_GOAL OF THE EXERCISE_. Start at the line that contains "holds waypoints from". Repeat it and each line after it, exactly, up to and including the final line of the data.

_SOURCE DATA_.
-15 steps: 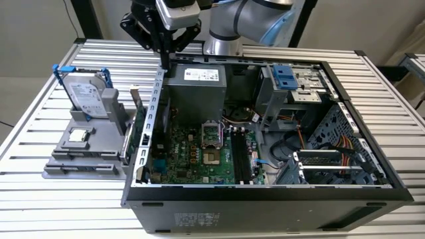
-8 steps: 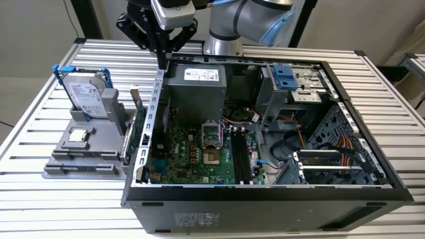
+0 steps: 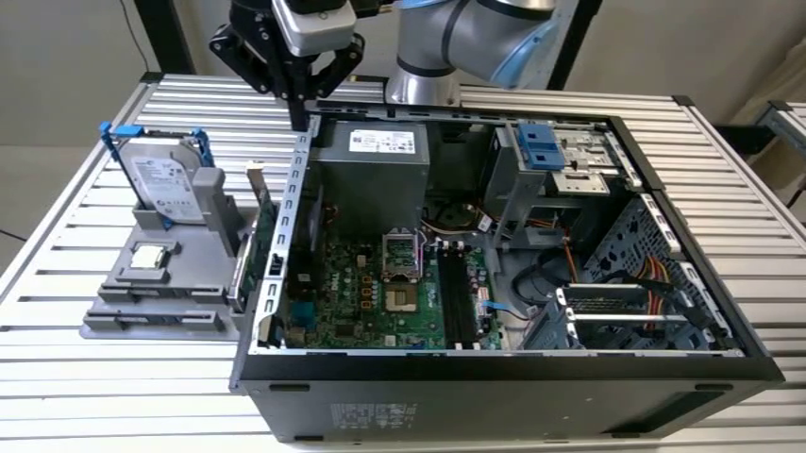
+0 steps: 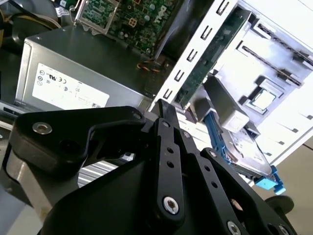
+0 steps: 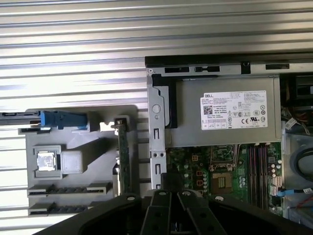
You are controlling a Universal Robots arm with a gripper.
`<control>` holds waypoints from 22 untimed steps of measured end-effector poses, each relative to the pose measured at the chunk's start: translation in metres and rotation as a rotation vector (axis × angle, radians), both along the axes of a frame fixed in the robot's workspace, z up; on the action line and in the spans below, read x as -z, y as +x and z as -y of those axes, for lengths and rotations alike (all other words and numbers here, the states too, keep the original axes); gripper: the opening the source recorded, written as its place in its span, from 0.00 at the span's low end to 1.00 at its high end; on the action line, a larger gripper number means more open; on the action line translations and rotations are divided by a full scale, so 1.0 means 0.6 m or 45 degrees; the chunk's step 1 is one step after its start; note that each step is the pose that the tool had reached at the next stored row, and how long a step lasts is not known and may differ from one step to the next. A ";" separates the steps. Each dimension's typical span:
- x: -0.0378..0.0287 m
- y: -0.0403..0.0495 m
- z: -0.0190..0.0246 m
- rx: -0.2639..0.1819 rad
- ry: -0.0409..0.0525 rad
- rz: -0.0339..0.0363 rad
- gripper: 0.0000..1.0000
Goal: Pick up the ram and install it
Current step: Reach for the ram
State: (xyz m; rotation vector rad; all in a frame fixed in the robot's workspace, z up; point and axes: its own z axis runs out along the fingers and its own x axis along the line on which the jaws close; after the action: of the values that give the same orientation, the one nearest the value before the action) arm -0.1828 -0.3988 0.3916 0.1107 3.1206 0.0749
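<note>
– Since the tool is pinched shut and empty, what helps?
– Open it wide above the ram. It seems to sit in the grey tray beside the computer case.

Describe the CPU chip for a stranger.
To the exterior view's left of the open computer case stands a grey holder. The CPU chip lies flat in it, next to the upright hard drive: small, square, silver, unlike the green expansion card.
</note>
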 end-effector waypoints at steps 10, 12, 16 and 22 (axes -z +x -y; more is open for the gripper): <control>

_ANSWER SECTION_.
`<control>` holds waypoints from 22 untimed steps of measured end-effector poses, each relative to the pose measured at the chunk's start: translation in metres and rotation as a rotation vector (axis × angle, radians), both along the axes of a frame fixed in the robot's workspace, z up; on the action line and in the spans below, read x as -z, y as +x and z as -y of those axes, for lengths and rotations alike (all other words and numbers here, the states too, keep the original axes); gripper: the opening the source recorded, written as its place in its span, from 0.00 at the span's low end to 1.00 at its high end; on the action line, a larger gripper number means more open; on the action line translations and rotations are divided by a full scale, so 1.0 means 0.6 m or 45 degrees; the chunk's step 1 is one step after its start; note that each step is the pose that the tool had reached at the next stored row, and how long a step lasts is not known and may differ from one step to the next. A ";" separates the steps. Each dimension's typical span:
- x: -0.0378..0.0287 m
- y: -0.0403..0.0495 m
- z: -0.0190..0.0246 m
- rx: -0.2639..0.1819 rad
- ry: -0.0409..0.0525 rad
- rz: -0.0339..0.0363 rad
- gripper: 0.0000..1.0000
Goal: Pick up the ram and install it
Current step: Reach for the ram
State: (xyz m; rotation vector rad; all in a frame fixed in the robot's workspace, z up; point and axes: its own z axis runs out along the fingers and its own x axis along the line on which the jaws close; after the action: of the values that give the same orientation, the one nearest the value before the action) arm -0.1828 -0.3988 0.3916 0.1107 3.1206 0.0749
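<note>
– Since the tool is pinched shut and empty, what helps?
– Open it wide above the ram. It seems to sit in the grey tray beside the computer case.

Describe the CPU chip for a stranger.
To the exterior view's left of the open computer case stands a grey holder. The CPU chip lies flat in it, next to the upright hard drive: small, square, silver, unlike the green expansion card.
</note>
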 end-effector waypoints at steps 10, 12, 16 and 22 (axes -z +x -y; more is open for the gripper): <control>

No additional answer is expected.